In the part of the dream that I remember clearly, we were standing in a marshy spot beside the lake— not anywhere that I recognized, but I think it must have been Gumboot Lake—and someone was shouting that they'd found something. It was a pink running shoe with a bunny on it. Then somehow I was swimming underwater and there were weeds everywhere, pulling at my legs and arms. And then the weeds turned into hair, blond curls swirling in the water, and I saw a pale face.

I waded onto shore, the weeds still dragging at me like skinny arms. I could hear someone sobbing. It sounded like a young child, but I couldn't see anyone. And then the dream got weirder and somehow I was in a forest and a person was standing beside a tree. It was the girl in the photograph, the older sister. I frowned, trying to remember her name. Esta. Her face was expressionless and her eyes were blank, but I knew she was watching me.

“Where's Livia?” I said.

“Livia is dead,” she replied.

That's when I woke up.

I push back the damp sheets and climb out of bed.
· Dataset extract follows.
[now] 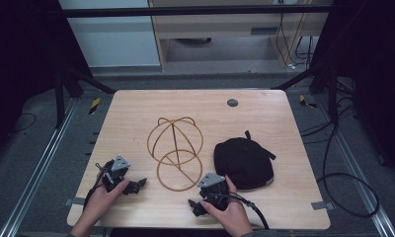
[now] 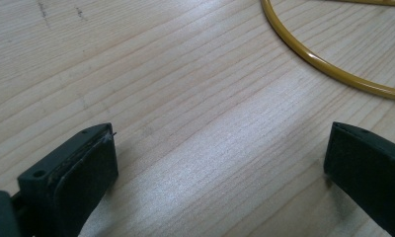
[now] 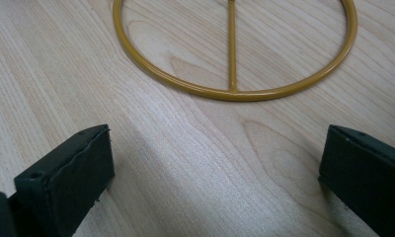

I pour myself a glass of water at the kitchen sink, quietly so I don't wake Dad. The window over the sink is open, letting in cool air, and moths beat at the screen with their silvery wings. It's harder and harder to hold on to the dream, though one question nags at me: Did Livia drown? That must have been one of the first things the police thought of. They would have searched all along the lakeshore. Is that where they found her?

Something catches my eye outside. It's a light, shining through the trees. For a second I can't figure it out, but then I realize it must be coming from Marion Wilson's cabin. I watch for a few minutes, wondering what she's doing. When I turn to go back to bed, shivering with goose bumps, the light is still on.

E
ight

Van has asked me to his house for dinner. It's not a date. How could it be when his whole family is going to be there? His mom, his dad, his three sisters and both his grandparents. But it's the first time a boy has ever asked me to do anything, and I take a pathetically long time to get ready. I've discarded four tops when I hear Van talking to Dad outside on the dock. In a panic I pull on a black halter top (the one I started with in the first place) and head outside.